|
Com a aprovação das regras para o mercado aberto de resseguros, as companhias estrangeiras já começam a se movimentar para iniciarem as
operações aqui. Pelo menos dez companhias estrangeiras já afirmaram que virão ao país, entre elas o Lloyds of London, maior mercado de
seguros e resseguros do mundo, a Paris Re e a General Re, resseguradora alemã do megainvestidor Warren Buffet.
"O Brasil tem o maior mercado ressegurador da América Latina", disse ao Valor por telefone da Alemanha, Daniel Castillo, responsável na
General Re pela Europa Continental, América Latina e África. O grupo é o único do mundo com o rating máximo "triplo A". Portanto, pelas
regras aprovadas não precisa ter reservas no Brasil. Segundo Castilho, se houver a necessidade de reservas extras, o grupo não vem. A
General deve vir como ressegurador admitido, que é a empresa com sede lá fora e escritório de representação no Brasil. A unidade deve
ficar em São Paulo, "onde está a maioria dos clientes", segundo Castilho.
A única exigência mantida para as estrangeiras foi a de um depósito de US$ 5 milhões no país para resseguradoras em geral e de US$ 1
milhão para as do ramo de vida. Deste ramo, a RGA é a terceira maior do mundo e também está de malas prontas para desembarcar no País.
"A ida ao Brasil faz parte da estratégia de termos atuação global", disse recentemente ao Valor, Elsa Gonzalez, diretora regional da
RGA para a América Latina.
As regras aprovadas dia 17 de dezembro pelo Conselho Nacional de Seguros Privados (CNSP) privilegiam as companhias que constituírem uma
empresa no país, o chamado ressegurador local. "Queremos um mercado local forte e competitivo", afirma Vergilio.

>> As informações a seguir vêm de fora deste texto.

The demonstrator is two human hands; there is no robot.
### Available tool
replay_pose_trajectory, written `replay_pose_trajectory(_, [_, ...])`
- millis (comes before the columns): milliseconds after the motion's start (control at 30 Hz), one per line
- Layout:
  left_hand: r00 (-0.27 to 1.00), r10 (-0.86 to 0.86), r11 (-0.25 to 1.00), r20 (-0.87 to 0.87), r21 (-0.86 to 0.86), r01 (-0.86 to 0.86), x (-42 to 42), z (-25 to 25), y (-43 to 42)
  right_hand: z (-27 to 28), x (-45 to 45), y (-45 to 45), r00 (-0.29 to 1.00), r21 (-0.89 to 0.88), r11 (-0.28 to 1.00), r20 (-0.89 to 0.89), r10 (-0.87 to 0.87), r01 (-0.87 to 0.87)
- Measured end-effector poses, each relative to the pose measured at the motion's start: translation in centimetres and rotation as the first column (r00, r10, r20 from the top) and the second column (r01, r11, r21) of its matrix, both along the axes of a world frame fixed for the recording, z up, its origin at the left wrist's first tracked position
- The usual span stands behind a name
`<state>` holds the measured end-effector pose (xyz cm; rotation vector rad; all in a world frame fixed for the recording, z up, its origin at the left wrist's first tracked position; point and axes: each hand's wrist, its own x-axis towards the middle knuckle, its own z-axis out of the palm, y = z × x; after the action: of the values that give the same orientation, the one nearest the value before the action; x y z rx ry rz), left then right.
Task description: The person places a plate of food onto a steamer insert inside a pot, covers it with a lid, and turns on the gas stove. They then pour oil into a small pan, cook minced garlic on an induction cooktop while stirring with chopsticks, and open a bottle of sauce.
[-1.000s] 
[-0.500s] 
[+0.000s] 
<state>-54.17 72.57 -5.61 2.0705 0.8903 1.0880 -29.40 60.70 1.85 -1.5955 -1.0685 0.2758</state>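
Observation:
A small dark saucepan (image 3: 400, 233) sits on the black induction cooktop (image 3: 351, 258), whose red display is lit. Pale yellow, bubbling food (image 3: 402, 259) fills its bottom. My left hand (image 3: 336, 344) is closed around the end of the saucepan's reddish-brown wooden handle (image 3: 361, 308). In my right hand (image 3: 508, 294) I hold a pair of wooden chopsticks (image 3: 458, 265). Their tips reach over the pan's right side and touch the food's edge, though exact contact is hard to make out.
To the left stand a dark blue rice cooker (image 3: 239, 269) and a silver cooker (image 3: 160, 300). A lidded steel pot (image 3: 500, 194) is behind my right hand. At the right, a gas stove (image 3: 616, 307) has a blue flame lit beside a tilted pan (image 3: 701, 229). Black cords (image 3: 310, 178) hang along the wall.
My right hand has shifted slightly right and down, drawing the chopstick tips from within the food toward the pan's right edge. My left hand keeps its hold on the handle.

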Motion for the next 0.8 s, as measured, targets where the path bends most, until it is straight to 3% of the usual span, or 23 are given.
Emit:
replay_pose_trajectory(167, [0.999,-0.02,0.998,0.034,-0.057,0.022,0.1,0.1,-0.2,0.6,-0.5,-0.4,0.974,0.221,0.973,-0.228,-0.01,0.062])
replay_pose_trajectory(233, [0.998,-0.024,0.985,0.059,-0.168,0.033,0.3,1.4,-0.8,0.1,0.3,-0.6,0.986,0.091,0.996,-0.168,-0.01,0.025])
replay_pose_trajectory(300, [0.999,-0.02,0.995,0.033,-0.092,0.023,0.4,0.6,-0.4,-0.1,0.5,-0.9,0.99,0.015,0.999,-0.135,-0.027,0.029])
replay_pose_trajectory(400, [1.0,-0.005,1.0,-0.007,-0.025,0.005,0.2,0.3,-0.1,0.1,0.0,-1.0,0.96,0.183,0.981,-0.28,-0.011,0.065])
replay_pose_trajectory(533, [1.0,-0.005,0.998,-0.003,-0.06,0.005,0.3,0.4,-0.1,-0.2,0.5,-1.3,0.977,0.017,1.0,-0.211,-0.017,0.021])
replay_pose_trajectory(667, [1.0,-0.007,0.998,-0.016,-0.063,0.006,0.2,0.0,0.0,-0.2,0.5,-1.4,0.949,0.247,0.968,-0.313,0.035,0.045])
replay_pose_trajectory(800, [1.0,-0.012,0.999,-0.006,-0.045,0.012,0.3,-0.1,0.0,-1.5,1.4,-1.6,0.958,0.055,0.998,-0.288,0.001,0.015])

Estas empresas terão uma espécie de reserva de mercado e 60% de todos os riscos terão que ser oferecidos primeiro para elas. Somente se
todas recusarem é que a seguradora pode procurar o mercado externo. Hoje, só o IRB se enquadra nesta categoria. Mas Vergilio disse que
"há uma manifestação firme" de uma empresa interessada em criar uma resseguradora local e uma outra "que está analisando fortemente" a
possibilidade.
No mercado comenta-se que o Unibanco e a Bradesco, ambas com participação no capital do IRB, têm interesse em se desfazer desta
participação e criar uma resseguradora local. Samuel Monteiro, diretor-geral administrativo e financeiro da Bradesco Seguros e
Previdência, disse ao Valor que a seguradora já teve essa intenção, mas os planos agora são outros. Segundo ele, a idéia é fortalecer
o IRB. A Bradesco tem 21% do capital da estatal, que tem o monopólio do mercado desde 1939, quando foi criada. "O IRB conhece o mercado
como ninguém e é melhor reforçá-lo do que começar uma resseguradora do zero. Com participação no capital, temos posição privilegiada",
afirmou Monteiro.
Patrick de Larragoiti Lucas, presidente da SulAmérica, avalia que o país tem capacidade para ter dois ou três resseguradores locais,
além do IRB. "O Brasil, por não ter catástrofes, funciona como uma alternativa de diversificação para as grandes resseguradoras
estrangeiras", disse. Para ele, a abertura vai aumentar a competição, trazer preços menores e expandir a oferta de novos produtos.
Além das regras do resseguro, a reunião aprovou o aumento do prazo de três para quatro anos para a adequação das seguradoras às regras
de solvência da Susep. Alguns percentuais foram revistos. Para o transporte, o setor mais penalizado pelas novas regras, uma circular
será publicada alterando percentuais e separando o transporte nacional do internacional.
Também foi aprovada a criação do corretor para títulos de capitalização. Antes, havia a figura do corretor de vida, previdência e
capitalização. Ou seja, para atuar em um nicho, o corretor precisava se especializar em todos.
Houve ainda a criação de cooperativas de corretores de seguros. A idéia com elas, segundo Vergilio, é permitir que principalmente os
pequenos corretores se organizem em cooperativas e tenham melhor estrutura para atuarem e competirem com os grandes.